A $3-million plan to blanket Lompoc, Calif., with a wireless Internet system promised a quantum leap for economic development: The remote community hit hard by cutbacks at nearby Vandenberg Air Force Base would join the 21st century with cheap and plentiful high-speed access.
Instead, nearly a year after its launch, Lompoc Net is limping along. The Central California city of 42,000, surrounded by rolling hills, wineries and flower fields located more than 17 miles from the nearest major highway, has only a few hundred subscribers.
That's far fewer than the 4,000 needed to start repaying loans from the city's utility coffers, potentially leaving smaller reserves to guard against electric rate increases.
And Lompoc isn't alone. Across the United States, many cities are finding their Wi-Fi projects costing more and drawing less interest than expected, leading to worries that a number will fail, resulting in millions of dollars in wasted tax dollars or grants when there had been roads to build and crime to fight.
More than $230 million was spent in the United States last year, and the industry website MuniWireless projects $460 million will be spent in 2007.
Without revenues they had counted on to offset that spending, elected officials might have to break promises or find money in already-tight budgets to subsidize the systems for the low-income families and city workers who depend on the access. Cities might end up running the systems if companies abandon networks they had built.
The worries come as big cities such as Philadelphia and Portland, Ore., complete pilot projects and expand their much-hyped networks.
"They are the monorails of this decade: the wrong technology, totally over-promised and completely undelivered," said Anthony Townsend, research director at the Institute for the Future, a think tank.
Municipal Wi-Fi projects use the same technology behind wireless access in coffee shops, airports and home networks. Hundreds or thousands of antennas are installed atop street lamps and other fixtures.
About 175 U.S. cities or regions have citywide or partial systems, and a similar number plan them, said Esme Vos, founder of MuniWireless.
Rhode Island has proposed a statewide network, and one system in California would span dozens of Silicon Valley municipalities. San Francisco, Los Angeles, Chicago and Atlanta also want one.
Because systems are just coming online, it's premature to say how many or which ones will fail under current operating plans, but the early signs are troubling.

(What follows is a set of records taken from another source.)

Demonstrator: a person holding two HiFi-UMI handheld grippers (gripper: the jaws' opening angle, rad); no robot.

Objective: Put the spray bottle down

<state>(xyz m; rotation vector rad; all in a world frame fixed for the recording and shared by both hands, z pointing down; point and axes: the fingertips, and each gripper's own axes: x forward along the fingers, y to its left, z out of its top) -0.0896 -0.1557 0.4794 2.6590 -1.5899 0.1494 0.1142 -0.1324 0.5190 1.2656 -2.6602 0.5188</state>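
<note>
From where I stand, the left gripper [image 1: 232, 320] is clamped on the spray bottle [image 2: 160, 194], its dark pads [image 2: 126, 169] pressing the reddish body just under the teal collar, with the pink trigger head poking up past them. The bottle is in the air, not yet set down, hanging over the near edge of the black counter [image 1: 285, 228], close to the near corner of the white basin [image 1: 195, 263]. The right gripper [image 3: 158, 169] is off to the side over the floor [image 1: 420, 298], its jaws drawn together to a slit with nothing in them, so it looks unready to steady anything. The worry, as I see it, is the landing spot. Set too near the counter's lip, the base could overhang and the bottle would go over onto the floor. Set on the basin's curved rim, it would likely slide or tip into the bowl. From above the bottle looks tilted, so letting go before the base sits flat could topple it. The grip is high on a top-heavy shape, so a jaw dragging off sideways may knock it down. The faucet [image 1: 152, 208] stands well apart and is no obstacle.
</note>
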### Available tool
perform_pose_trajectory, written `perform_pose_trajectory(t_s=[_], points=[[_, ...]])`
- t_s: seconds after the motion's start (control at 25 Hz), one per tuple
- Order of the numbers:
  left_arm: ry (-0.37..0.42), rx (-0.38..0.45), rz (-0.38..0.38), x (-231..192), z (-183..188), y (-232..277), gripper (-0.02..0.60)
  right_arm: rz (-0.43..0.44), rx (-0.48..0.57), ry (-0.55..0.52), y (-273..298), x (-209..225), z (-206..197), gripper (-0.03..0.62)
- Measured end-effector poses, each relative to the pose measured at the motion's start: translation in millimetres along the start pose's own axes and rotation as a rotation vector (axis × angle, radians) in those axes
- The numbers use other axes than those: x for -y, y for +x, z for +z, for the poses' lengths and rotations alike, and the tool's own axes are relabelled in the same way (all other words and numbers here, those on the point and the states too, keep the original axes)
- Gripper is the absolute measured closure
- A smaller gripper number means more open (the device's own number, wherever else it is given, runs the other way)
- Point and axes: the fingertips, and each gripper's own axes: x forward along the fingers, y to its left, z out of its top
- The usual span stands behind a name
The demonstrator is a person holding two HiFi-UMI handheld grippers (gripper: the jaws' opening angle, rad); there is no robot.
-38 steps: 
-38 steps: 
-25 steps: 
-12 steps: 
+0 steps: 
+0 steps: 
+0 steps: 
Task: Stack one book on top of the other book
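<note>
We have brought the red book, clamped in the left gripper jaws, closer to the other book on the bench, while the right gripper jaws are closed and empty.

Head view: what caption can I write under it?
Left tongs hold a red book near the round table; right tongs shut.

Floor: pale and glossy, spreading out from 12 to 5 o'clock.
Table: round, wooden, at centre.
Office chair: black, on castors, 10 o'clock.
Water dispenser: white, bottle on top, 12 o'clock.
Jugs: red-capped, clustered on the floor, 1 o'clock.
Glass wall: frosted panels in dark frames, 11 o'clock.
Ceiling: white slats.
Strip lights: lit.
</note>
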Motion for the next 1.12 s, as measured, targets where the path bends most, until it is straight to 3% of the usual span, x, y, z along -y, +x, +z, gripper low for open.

"I will be surprised if the majority of these are successful and they do not prove to be drains on taxpayers' money," said Michael Balhoff, former telecom equity analyst at Legg Mason Inc.
Most communities, including Lompoc, paid for their projects. Elsewhere, private companies agreed to absorb costs for the chance to sell services or ads.
The vendors remain confident despite technical and other problems.
Demand could grow as more cellphones become capable of making Wi-Fi calls and as city workers improve productivity by reading electric meters remotely, for instance.
Balhoff, however, believes that the successful projects are most likely to be in remote places that traditional service providers skip -- and fewer and fewer of those areas exist. Cities, he said, should focus on incentives to draw providers.
In Lompoc's case, officials say, construction was delayed about a year once they realized wireless antennas had to be packed more closely together. Then the city learned that its stucco homes have a wire mesh that blocks signals, making Internet service poor or nonexistent without extra equipment.
But more important, just as Lompoc committed to the network, cable and telephone companies arrived with better equipment and service for broadband customers, undercutting the city's offerings.
"It seemed like we announced we were going to do this and that and the next day we got trucks from the providers doing this and that, when we've been asking for years and nothing ever happened," Lompoc Mayor Dick DeWees said.
D.A. Taylor, who runs a software business from her home, said Lompoc's Wi-Fi service lacked key features she gets through DSL.
"It's a really great idea, but they didn't spend a lot of time thinking who their target market was," Taylor said.
DeWees acknowledged that Lompoc might have to pull the plug if it could not boost subscriptions. The city recently slashed prices by $9, to $16 a month, for the main household plan.
Lompoc's backers, though, still claim success, "even if the whole network were to be written off tomorrow," said Mark McKibben, Lompoc's former wireless consultant.
"Prices dropped and quality of service went up," he said. "That's the way a lot of cities look at it."